> [Task to carry out]: Pictures aside, print all of the data below exactly as written.

/---

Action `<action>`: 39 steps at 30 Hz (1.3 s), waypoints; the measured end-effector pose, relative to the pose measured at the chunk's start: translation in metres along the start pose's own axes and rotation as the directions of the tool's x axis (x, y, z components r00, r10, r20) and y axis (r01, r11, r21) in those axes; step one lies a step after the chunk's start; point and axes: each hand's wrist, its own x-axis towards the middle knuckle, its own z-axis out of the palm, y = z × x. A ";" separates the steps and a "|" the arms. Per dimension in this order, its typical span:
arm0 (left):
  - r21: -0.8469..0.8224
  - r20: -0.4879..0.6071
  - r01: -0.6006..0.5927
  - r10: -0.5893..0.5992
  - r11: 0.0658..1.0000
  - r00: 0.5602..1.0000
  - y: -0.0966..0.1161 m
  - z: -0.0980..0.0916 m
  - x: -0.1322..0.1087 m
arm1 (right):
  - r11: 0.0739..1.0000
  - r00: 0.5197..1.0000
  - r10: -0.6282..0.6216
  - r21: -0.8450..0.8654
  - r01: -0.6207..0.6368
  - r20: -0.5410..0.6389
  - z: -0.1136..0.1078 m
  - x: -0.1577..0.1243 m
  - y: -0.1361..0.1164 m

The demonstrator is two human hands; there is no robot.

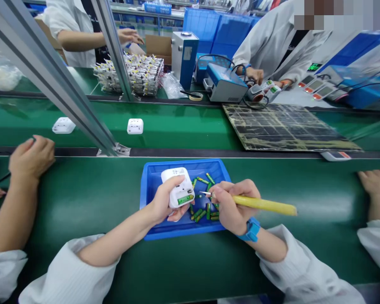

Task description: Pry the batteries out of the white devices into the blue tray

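Observation:
My left hand grips a small white plastic device with its open battery compartment facing up. A green battery lies in that compartment. My right hand, with a blue band at the wrist, is closed round a yellow-handled tool. The tool's thin metal tip points left and ends a short way from the device, apart from it. Both hands are over a blue tray holding several loose green batteries. The tool's exact kind does not show.
Behind the tray a metal post slants up from the ledge. White devices sit on the green conveyor beyond, with a dark scratched board at the right. Co-workers' arms flank me; others work across the line.

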 end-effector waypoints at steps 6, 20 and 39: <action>-0.116 0.040 0.030 -0.026 0.993 0.999 0.003 0.000 0.000 | 0.969 0.973 0.178 0.148 -0.200 0.146 0.002 -0.003 -0.006; 0.017 0.046 -0.080 0.079 0.997 0.996 -0.006 0.002 0.002 | 0.563 0.606 0.691 0.233 -0.793 0.393 0.005 0.024 -0.011; 0.381 -0.025 -0.120 0.141 0.917 0.990 -0.013 -0.003 -0.003 | 0.936 0.616 0.350 -0.295 -0.194 0.706 -0.003 0.039 -0.009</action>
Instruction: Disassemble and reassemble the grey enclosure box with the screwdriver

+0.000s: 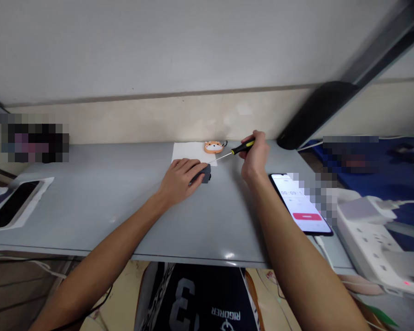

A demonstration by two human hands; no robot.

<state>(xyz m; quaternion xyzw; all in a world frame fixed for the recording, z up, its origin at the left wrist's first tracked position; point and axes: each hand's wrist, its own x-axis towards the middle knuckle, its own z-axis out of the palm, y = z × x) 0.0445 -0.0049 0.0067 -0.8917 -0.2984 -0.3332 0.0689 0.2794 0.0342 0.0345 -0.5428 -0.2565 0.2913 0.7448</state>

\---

> [Solution for this exercise]:
Action `<action>`: 39 steps at 30 Hz (1.3 s), waypoints; the measured end-effector pose, relative to the pose measured at the chunk's start: translation in metres along the start pose's own axes and rotation as the directions of the tool's x axis (x, y, z components r00, r10, r20) and y axis (r01, r11, r21) in those axes; step one lies a step after the chunk's start; point and axes: each hand's wrist, its own x-axis towards the middle knuckle, its own z-axis out of the palm, y = z × x. A ";" separates the steps and a "|" the arms. Per dimension in this order, its typical span:
arm0 (left):
  - r21: -0.8469..0.8224
  - r20: -0.4879..0.6071
  - r01: -0.6006..0.5927
  - r10: -0.5893..0.5992
  - r11: 0.0658..1.0000
  - r00: 0.5602..1.0000
  - y: -0.0966..0.1161 m
  - z: -0.0980..0.0916 m
  - x: -0.1322..0.1087 m
arm1 (right):
  - r11: 0.0739..1.0000
  - r00: 0.5197..1.0000
  - r10: -0.6282..0.6216
  - r21: -0.8450..0.8654
  - r01: -0.6207..0.6368
  - r20: -0.5410..0.6389
  - z: -0.1136..0.1078 m
  - x: -0.1577..0.1243 m
  - y: -0.1361..0.1164 m

The demonstrator is two human hands; there is no robot.


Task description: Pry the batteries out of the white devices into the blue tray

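Observation:
My left hand grips a small white plastic device with its open battery compartment facing up. A green battery lies in that compartment. My right hand, with a blue band at the wrist, is closed round a yellow-handled tool. The tool's thin metal tip points left and ends a short way from the device, apart from it. Both hands are over a blue tray holding several loose green batteries. The tool's exact kind does not show.
Behind the tray a metal post slants up from the ledge. White devices sit on the green conveyor beyond, with a dark scratched board at the right. Co-workers' arms flank me; others work across the line.
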
 end-effector waypoints at steps 6, 20 and 39: <action>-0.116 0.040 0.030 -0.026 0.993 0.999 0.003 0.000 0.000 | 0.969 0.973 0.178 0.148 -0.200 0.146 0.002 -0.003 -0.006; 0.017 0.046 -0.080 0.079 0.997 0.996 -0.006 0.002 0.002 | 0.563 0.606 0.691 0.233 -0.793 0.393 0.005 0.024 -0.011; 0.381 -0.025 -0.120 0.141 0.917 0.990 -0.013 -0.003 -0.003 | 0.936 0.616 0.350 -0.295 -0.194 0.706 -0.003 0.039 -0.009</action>
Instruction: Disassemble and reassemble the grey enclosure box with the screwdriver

+0.000s: 

A demonstration by two human hands; no robot.

<state>(xyz m; quaternion xyzw; all in a world frame fixed for the recording, z up, its origin at the left wrist's first tracked position; point and axes: each hand's wrist, its own x-axis towards the middle knuckle, its own z-axis out of the palm, y = z × x) 0.0445 -0.0049 0.0067 -0.8917 -0.2984 -0.3332 0.0689 0.2794 0.0342 0.0345 -0.5428 -0.2565 0.2913 0.7448</state>

The output contains nothing more.